O carnaval acabou, Romerito chegou, Branco ficou. O Fluminense foi a Salvador para enfrentar, na Fonte Nova, no dia 11 de março, o Bahia de Beijoca de tantas histórias, todas de confusões. Jogo do Bahia, com Beijoca em campo, era confusão na certa. Inclusive, naquele jogo contra o Fluminense, Beijoca foi expulso, após duas entradas violentas em Vica:

FICHA TÉCNICA

BAHIA 1 X 1 FLUMINENSE

Árbitro: Carlos Sérgio Rosa Martins (RS); Renda: Cr$ 47.925.800,00; Público: 33.940
Gols: Wilsinho aos 30 e Osni (pênalti) aos 33 do 1º Tempo.
Bahia: Ronaldo, Edinho, Osires, Édson Soares e Paulo César; Helinho, Ralph e Toninho Taino (Raimundinho, 14 do 2º); Osni (Sousa, 11 do 2º), Beijoca e Róbson.
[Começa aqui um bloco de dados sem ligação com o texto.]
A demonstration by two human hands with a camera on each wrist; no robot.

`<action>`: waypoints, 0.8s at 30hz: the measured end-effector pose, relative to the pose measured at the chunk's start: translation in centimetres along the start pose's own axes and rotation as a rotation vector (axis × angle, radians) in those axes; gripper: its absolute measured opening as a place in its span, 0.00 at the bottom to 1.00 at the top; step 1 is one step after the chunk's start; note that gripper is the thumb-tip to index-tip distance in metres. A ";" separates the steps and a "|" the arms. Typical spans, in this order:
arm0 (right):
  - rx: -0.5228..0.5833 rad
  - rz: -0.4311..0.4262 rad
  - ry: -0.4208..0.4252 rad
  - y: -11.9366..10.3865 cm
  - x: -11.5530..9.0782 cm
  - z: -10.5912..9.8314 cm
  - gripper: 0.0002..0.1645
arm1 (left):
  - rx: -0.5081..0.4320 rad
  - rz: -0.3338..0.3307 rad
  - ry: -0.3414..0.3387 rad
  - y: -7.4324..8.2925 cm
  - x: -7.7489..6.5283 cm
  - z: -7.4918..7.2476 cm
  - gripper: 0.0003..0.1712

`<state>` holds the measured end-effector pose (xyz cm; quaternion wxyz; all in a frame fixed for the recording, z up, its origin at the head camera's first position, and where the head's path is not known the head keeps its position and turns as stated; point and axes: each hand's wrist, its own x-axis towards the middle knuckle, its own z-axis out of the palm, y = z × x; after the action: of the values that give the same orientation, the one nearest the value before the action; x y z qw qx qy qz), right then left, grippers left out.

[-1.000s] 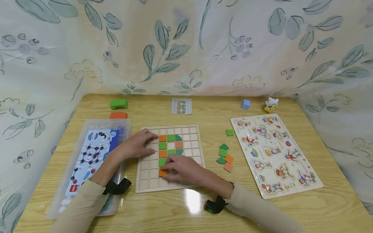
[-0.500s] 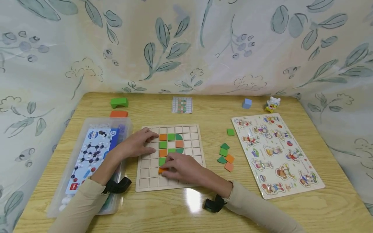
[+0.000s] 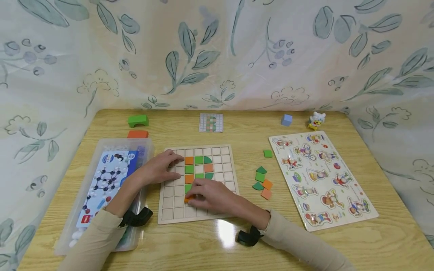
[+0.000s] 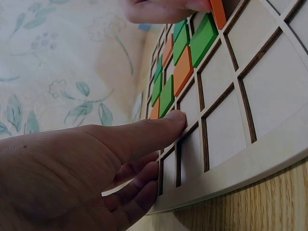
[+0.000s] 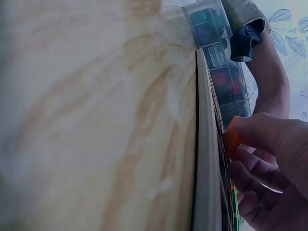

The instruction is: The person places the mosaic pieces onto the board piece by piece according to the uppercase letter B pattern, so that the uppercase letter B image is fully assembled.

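A wooden grid board (image 3: 168, 213) lies in the middle of the table, with orange, green and salmon tiles set in some of its squares. My right hand (image 3: 214, 194) pinches an orange square tile (image 5: 233, 136) between thumb and fingers. In the left wrist view this orange tile (image 4: 218, 13) stands tilted on edge, just beside a green tile (image 4: 204, 40). My left hand (image 3: 158, 168) rests at the board's left side, thumb on the grid and the other fingers at the edge. It holds nothing. Part of the pattern is hidden beneath my right hand.
Several loose tiles (image 3: 260, 177) lie right of the board. A pattern card (image 3: 211, 122) is behind it. A clear plastic box (image 3: 145, 195) stands at left, a picture puzzle board (image 3: 306, 192) at right. Green (image 3: 138, 121) and blue blocks (image 3: 286, 120) and a figurine (image 3: 317, 121) sit at the back.
The orange tile in my right hand lay flatter over its square a second ago and is now tipped up, a little farther left. My left hand keeps its place.
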<state>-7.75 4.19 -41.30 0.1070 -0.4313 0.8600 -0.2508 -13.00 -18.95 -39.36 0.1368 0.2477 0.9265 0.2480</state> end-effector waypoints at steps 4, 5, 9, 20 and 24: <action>0.001 0.003 -0.011 0.0 0.0 0.0 0.10 | -0.002 -0.001 -0.003 0.0 -0.1 -0.1 0.29; -0.002 0.001 -0.010 0.0 0.0 -0.1 0.10 | 0.000 0.001 -0.004 0.0 -0.1 -0.1 0.29; -0.037 -0.015 -0.016 -0.2 0.0 -0.2 0.10 | -0.001 0.002 -0.001 0.0 -0.2 -0.2 0.28; -0.282 -0.154 0.043 -0.6 -0.3 -0.1 0.09 | -0.014 0.006 0.000 0.0 -0.1 0.1 0.28; -0.269 -0.245 0.107 0.0 -0.8 -0.4 0.09 | -0.004 -0.002 -0.001 0.0 -0.1 0.1 0.28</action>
<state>-7.42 4.97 -41.03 -0.0288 -0.5293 0.8313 -0.1673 -12.89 -18.93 -39.39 0.1381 0.2465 0.9262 0.2497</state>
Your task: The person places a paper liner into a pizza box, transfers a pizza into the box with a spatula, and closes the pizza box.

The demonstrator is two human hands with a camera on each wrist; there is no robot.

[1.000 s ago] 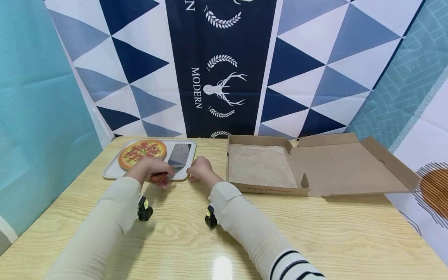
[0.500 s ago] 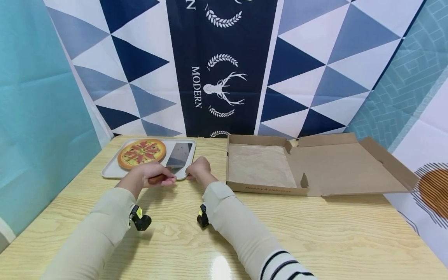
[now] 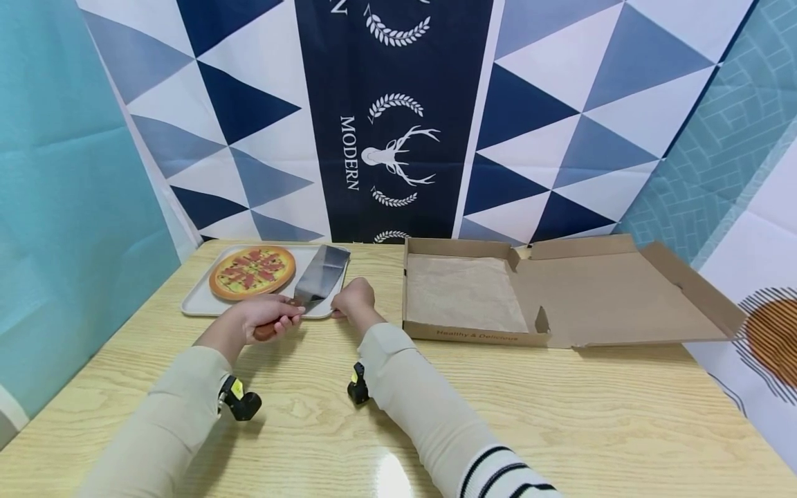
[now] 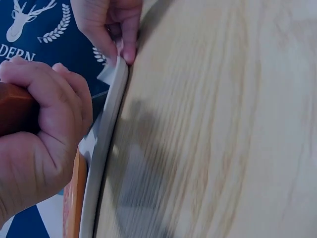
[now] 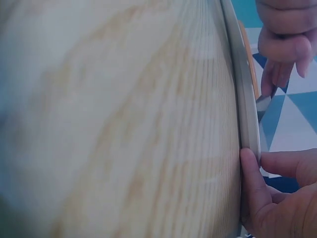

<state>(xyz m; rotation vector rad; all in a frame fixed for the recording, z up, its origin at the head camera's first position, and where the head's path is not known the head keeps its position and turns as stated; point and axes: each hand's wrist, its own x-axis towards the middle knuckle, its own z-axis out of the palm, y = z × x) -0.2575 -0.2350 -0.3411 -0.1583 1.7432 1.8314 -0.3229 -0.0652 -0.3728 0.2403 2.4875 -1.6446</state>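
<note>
My left hand (image 3: pixel 264 318) grips the brown wooden handle (image 4: pixel 15 109) of a pizza server (image 3: pixel 322 273), whose broad metal blade is tilted over the right part of a white tray (image 3: pixel 202 301). On the tray's left part lies a round pizza (image 3: pixel 252 272) with red toppings. My right hand (image 3: pixel 355 301) pinches the near right corner of the tray. In the right wrist view the right thumb is on the rim's upper side and a finger (image 5: pixel 251 173) lies against its outer side. The left wrist view shows both hands at the tray's near edge.
To the right of the tray an open cardboard pizza box (image 3: pixel 476 337) lies on the wooden table (image 3: pixel 336 415), lined with brown paper (image 3: pixel 463 294). Its lid (image 3: pixel 610 297) is folded out to the right. A patterned cloth wall (image 3: pixel 392 173) stands right behind the table.
The pizza server's blade has been raised off its flat position and now tilts upward. My left hand has shifted slightly left and toward me with the handle. My right hand stays at the tray corner.
</note>
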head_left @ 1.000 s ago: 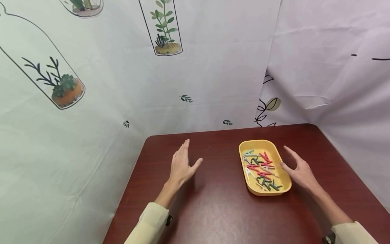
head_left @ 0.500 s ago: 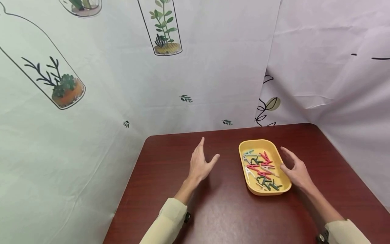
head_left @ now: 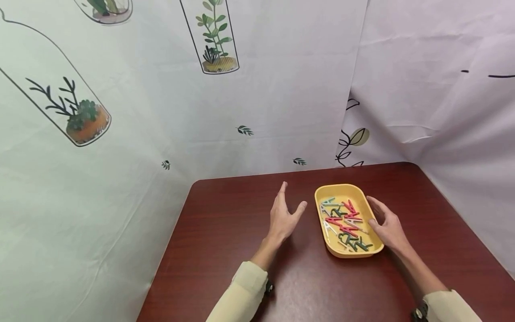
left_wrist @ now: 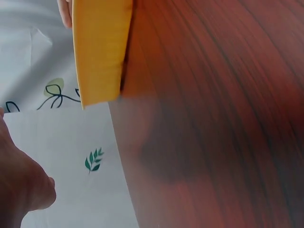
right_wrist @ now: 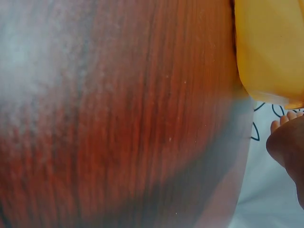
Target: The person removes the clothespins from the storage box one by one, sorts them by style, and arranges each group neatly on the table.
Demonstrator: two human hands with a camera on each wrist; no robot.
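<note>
A yellow rectangular tray [head_left: 349,191] sits on the table right of centre. Inside it lie several small clothespins [head_left: 348,230] in red, green, white and teal. My right hand [head_left: 389,227] is at the tray's right side, thumb near the rim and fingers outside the wall; whether they touch is unclear. To the left of the tray, my left hand [head_left: 282,220] hovers with fingers extended and thumb spread, holding nothing. A gap separates it from the tray. The left wrist view has the tray's outer wall [left_wrist: 100,52] ahead of my left thumb [left_wrist: 33,185].
The dark red wooden table [head_left: 225,214] has rounded far corners. White cloth [head_left: 281,112] printed with plants and jars hangs behind it and at both sides. Bare tabletop lies left of and in front of the tray.
My left hand has moved right across the table toward the tray. My right hand has shifted slightly left, closer to the tray's right rim. The tray has stayed in place.
</note>
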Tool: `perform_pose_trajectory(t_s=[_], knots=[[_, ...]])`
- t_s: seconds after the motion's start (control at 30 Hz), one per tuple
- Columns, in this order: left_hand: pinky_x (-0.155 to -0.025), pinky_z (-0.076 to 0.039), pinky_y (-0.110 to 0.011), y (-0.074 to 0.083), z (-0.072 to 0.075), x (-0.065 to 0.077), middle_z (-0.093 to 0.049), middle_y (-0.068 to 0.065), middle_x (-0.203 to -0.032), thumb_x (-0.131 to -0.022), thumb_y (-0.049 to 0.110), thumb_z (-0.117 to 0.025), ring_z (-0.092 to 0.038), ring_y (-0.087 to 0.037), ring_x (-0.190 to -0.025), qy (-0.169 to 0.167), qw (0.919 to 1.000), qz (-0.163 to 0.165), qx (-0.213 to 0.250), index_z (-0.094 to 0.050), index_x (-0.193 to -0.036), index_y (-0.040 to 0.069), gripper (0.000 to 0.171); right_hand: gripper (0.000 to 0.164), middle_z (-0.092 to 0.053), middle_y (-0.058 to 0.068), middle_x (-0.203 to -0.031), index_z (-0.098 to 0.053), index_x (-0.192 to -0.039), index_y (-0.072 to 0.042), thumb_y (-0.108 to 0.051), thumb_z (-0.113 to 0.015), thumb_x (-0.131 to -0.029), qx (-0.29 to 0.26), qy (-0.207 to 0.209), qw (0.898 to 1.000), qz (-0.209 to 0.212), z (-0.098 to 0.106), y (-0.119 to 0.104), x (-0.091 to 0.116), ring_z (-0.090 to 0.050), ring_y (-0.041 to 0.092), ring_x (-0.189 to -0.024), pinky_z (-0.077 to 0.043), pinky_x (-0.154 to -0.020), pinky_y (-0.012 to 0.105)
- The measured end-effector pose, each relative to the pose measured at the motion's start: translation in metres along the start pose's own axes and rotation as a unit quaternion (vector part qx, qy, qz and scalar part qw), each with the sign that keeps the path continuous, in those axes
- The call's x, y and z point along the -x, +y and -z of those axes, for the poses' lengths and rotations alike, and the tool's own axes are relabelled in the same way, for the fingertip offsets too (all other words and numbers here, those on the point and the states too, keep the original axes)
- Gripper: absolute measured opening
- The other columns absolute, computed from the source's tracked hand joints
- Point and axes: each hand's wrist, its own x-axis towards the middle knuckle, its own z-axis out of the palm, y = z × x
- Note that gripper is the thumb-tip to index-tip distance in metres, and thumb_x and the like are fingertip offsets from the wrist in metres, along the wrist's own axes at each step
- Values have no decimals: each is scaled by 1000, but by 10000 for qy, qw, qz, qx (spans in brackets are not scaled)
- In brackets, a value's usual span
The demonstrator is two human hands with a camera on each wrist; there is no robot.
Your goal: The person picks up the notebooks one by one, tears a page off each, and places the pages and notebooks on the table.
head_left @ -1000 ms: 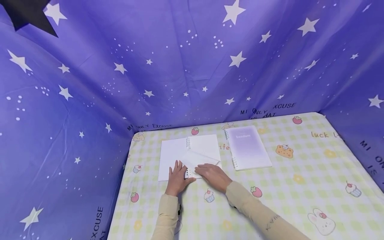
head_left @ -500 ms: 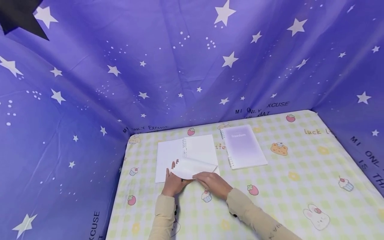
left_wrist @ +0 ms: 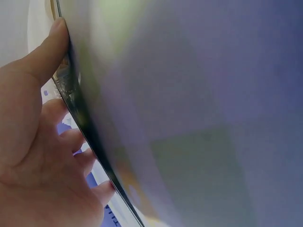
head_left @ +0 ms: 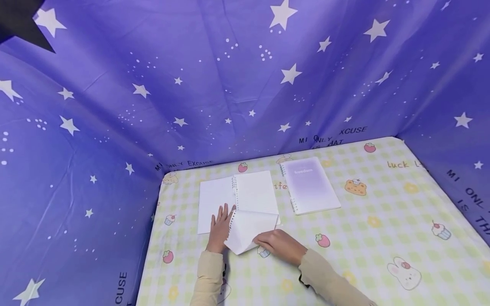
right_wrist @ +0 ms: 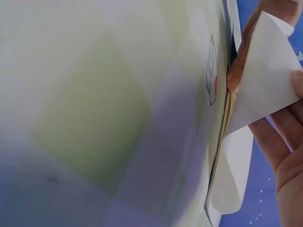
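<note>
A white spiral notebook [head_left: 253, 191] lies open on the table, its blank pages facing up. My right hand [head_left: 282, 246] pinches the lower part of a white sheet [head_left: 249, 227] with a row of holes along its left edge. That sheet is folded down toward me over the notebook's near half, its holed edge off the lower rings. My left hand [head_left: 219, 231] rests on the notebook's near left part, fingers spread and fairly straight, partly behind the sheet. In the right wrist view, thumb and fingers hold the raised sheet [right_wrist: 265, 80] between them.
To the right lies a second spiral notebook [head_left: 311, 189] with a purple "freedom" cover. A green-and-white checked cloth [head_left: 367, 263] with cartoon prints covers the table. Purple star-patterned curtains [head_left: 214, 97] hang behind and at both sides.
My right hand has drawn the sheet down toward me, its holed edge coming away from the lower rings. The left hand stays on the notebook. The head view has shifted slightly.
</note>
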Motion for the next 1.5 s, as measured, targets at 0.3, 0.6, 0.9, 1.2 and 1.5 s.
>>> perform_pose_trajectory(t_s=[0.3,0.6,0.9,1.2,1.5], knots=[[-101,-25,-62,4,-3,-5,-34,-20,-143,-87,-9,-41,-29,-38,-132,185,9998,45,106,-43,-137,9,54,21,-65,-16,-99,-70,-102,-21,-26,-50,-95,-36,278,9996,64,9,-11,15,-61,1,-94,-50,-82,22],[-100,-26,-63,2,-9,1,-33,-22,-143,-82,-18,-40,-29,-40,-131,351,9992,-161,97,-39,-139,9,63,19,-65,-13,-100,-70,-102,-19,-22,-53,-94,-36,558,9984,77,2,-16,31,-61,3,-93,-50,-82,22],[-100,-27,-63,1,-5,0,-34,-22,-142,-88,-9,-37,-30,-40,-130,249,9997,-54,15,-41,-138,8,53,18,-66,-13,-98,-68,-103,-22,-18,-53,-94,-523,884,9947,-104,-1,-21,32,-61,2,-90,-51,-79,21],[-102,-20,-63,-3,-9,-4,-29,-20,-145,-93,17,-37,-23,-40,-133,82,9994,131,310,-38,-140,10,47,18,-64,-14,-105,-66,-106,-21,-17,-53,-94,-71,825,9965,-55,-9,-29,34,-60,5,-98,-50,-83,25],[-105,-15,-61,-1,0,-5,-24,-19,-148,-94,25,-40,-19,-38,-136,-170,9991,205,325,-34,-142,9,51,21,-64,-11,-105,-67,-107,-18,-10,-60,-89,193,866,9957,251,-10,-35,32,-60,5,-98,-49,-85,22]])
Técnico: Florisvaldo Barreto.
Fluminense: Paulo Victor, Getúlio, Duílio (Vica, 14 do 2º), Ricardo e Branco; Jandir, Delei e Assis; Wilsinho, Washington (Daíco, 38 do 2º) e Tato. Técnico: Carbone.
No próximo capítulo, o reencontro com Travaglini.

Até lá.

Mauro Jácome

Panorama Tricolor

@PanoramaTri

Revisão preliminar: Rosa Jácome

Capítulo 5: http://www.panoramatricolor.com/1984-v-por-mauro-jacome/

Demais fontes: www.futebol80.com.br

5 Comments

  1. Se não me engano, o Antônio Gil é (ou era, não sei) tio do Antônio Gonzales, vide de futebol do time que caiu para a terceira divisão.

  2. O excelente Ântonio Gil era um bem sucedido empresário espanhol e foi ótimo dirigente.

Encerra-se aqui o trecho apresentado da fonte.